Valerie DeLoach January 23, 2026 AT 21:43

I’m a pharmacist, and I see this every single day. Patients come in furious because their $5 pill is now $45. They don’t realize their plan changed the manufacturer preference. I always tell them: ‘Write down the exact brand on your bottle. Bring it to your next enrollment meeting. Ask: Is this exact version covered?’ If they do that, they save hundreds.

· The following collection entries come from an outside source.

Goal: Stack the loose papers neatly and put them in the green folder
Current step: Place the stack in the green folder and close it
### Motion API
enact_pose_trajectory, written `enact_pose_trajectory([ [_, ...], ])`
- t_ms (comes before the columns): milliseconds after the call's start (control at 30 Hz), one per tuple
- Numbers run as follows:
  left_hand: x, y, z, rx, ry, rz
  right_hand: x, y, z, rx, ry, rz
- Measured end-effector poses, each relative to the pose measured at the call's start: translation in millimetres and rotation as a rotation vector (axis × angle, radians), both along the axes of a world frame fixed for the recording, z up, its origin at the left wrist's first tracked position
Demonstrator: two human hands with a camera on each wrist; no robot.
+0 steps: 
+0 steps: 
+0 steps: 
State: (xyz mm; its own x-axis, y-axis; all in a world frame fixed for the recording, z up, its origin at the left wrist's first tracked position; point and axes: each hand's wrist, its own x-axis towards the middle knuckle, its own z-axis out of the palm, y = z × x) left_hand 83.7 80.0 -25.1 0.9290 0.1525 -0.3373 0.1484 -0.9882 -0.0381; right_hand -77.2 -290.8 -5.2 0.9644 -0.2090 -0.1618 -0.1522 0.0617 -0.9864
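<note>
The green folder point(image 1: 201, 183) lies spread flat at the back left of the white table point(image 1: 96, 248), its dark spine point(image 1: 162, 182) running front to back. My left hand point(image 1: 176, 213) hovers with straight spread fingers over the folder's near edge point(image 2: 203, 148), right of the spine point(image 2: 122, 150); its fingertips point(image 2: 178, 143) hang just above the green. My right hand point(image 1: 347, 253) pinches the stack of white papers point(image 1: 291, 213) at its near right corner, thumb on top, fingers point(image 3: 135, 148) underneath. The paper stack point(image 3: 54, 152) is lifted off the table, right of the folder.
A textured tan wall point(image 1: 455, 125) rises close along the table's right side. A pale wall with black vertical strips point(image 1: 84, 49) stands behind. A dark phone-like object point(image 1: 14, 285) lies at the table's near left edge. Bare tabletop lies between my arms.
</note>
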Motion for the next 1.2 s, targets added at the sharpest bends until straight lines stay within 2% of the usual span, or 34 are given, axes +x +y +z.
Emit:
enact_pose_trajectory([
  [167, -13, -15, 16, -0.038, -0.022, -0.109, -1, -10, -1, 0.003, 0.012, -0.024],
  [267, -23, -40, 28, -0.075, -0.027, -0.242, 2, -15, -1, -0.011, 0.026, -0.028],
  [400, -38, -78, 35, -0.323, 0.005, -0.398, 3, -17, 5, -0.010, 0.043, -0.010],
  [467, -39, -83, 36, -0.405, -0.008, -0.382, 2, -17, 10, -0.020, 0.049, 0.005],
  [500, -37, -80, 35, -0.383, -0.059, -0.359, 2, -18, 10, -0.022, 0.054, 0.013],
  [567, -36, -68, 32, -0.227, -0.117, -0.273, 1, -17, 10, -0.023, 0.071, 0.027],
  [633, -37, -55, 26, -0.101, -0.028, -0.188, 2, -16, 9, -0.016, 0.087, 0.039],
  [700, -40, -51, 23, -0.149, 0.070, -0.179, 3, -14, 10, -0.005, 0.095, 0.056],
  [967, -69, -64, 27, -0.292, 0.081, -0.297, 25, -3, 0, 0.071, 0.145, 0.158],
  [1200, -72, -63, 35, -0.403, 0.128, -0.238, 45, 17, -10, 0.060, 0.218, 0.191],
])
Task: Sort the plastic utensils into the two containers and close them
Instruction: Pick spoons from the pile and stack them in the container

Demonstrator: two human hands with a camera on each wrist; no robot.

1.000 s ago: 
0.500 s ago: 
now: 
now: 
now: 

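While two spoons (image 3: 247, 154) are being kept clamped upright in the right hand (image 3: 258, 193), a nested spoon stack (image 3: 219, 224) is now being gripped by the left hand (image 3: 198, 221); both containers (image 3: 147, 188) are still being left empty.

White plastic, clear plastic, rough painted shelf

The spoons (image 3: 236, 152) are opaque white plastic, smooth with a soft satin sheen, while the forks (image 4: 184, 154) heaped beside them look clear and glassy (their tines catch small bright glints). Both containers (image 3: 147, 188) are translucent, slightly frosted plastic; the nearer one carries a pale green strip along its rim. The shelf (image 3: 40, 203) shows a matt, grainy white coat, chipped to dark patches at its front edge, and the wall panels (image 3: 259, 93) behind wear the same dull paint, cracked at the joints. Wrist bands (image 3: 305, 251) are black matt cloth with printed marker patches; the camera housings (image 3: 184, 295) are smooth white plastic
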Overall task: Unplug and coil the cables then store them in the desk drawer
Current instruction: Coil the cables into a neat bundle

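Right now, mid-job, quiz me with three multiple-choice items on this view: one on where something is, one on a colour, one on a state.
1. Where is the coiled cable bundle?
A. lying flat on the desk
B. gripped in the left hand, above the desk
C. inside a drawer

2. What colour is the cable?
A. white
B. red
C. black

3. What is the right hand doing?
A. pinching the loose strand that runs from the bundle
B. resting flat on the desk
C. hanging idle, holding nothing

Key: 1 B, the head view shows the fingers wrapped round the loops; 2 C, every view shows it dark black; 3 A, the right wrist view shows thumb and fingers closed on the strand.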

Also-mail order. Always ask about mail order. Nine times out of ten, 90-day supply is free or $5. That’s $150 a year saved just by not walking into CVS.

sujit paul

sujit paul January 24, 2026 AT 15:42

Big Pharma and insurance companies are in cahoots. They want you to keep buying pills, not get better. That’s why they make you jump through hoops just to get your $3 generic. They profit from confusion. Don’t trust the system. Always dig deeper. And never, ever assume.

Aman Kumar

Aman Kumar January 25, 2026 AT 03:43

The systemic failure of the U.S. healthcare infrastructure is epitomized by the formulary labyrinth. The commodification of pharmacological interventions, coupled with opaque contracting mechanisms, renders the patient a passive subject in their own therapeutic regimen. This is not healthcare-it’s financialized pharmaceutical arbitrage.

Lydia H.

Lydia H. January 26, 2026 AT 19:40

I used to ignore this stuff until my dad had to switch plans after retiring. He was on three meds. Went from $0 out of pocket to $600 a year. He cried. I cried. Now I help my whole family check every year. It’s not glamorous, but it’s life-changing.

Phil Hillson

Phil Hillson January 28, 2026 AT 15:42

Why do we even have to do this? Why isn’t this just automatic? Why is my life reduced to spreadsheet hell just to get my blood pressure pills? This system is broken. Someone needs to burn it down.

Josh Kenna

Josh Kenna January 29, 2026 AT 08:08

Wait so if you’re on a non-SPD plan and you haven’t met your deductible, you pay full price for your meds? Like $200 for a 30-day supply? That’s insane. I didn’t even know that was a thing. I’ve been paying $3 forever-I thought I was lucky. I’m checking my plan right now.

Jackson Doughart

Jackson Doughart January 29, 2026 AT 22:14

One of the most overlooked aspects is therapeutic interchange. My doctor prescribed me extended-release metformin for GI tolerance. My new plan switched me to immediate release without telling me. I had diarrhea for three weeks. No one warned me. Always ask: ‘Can I get the exact formulation I’m on?’

Malikah Rajap

Malikah Rajap January 31, 2026 AT 19:45

Also, if you’re on Medicare, don’t forget to check if your pharmacy is in-network for Part D. My mom switched plans and didn’t realize her CVS was out-of-network. She paid $45 for a pill that should’ve been $5. She didn’t even know she could’ve mailed it in for free. We cried. Again.

Tracy Howard

Tracy Howard February 1, 2026 AT 23:31

Canada doesn’t have this nonsense. We pay $5 for everything. No tiers. No manufacturer drama. No deductibles. Just walk in, get your pills, leave. Why are Americans so okay with being robbed like this?

Jake Rudin

Jake Rudin February 2, 2026 AT 19:09

Formularies are the silent tax on the chronically ill. And the worst part? They change every January. You think you’re safe? You’re not. I’ve learned to keep a spreadsheet. Drug. Manufacturer. Tier. Copay. Deductible status. Mail-order option. And I update it every December 1st. Like a religious ritual.

Valerie DeLoach

Valerie DeLoach February 3, 2026 AT 02:01

And if you’re on Medicaid or a low-income subsidy, you might be surprised-some states cover all generics at $0, no matter what. Call your state’s Medicaid office. Don’t assume. I had a client in Ohio who thought she’d pay $15, but her plan had a $0 tier for all Tier 1 generics. She was stunned.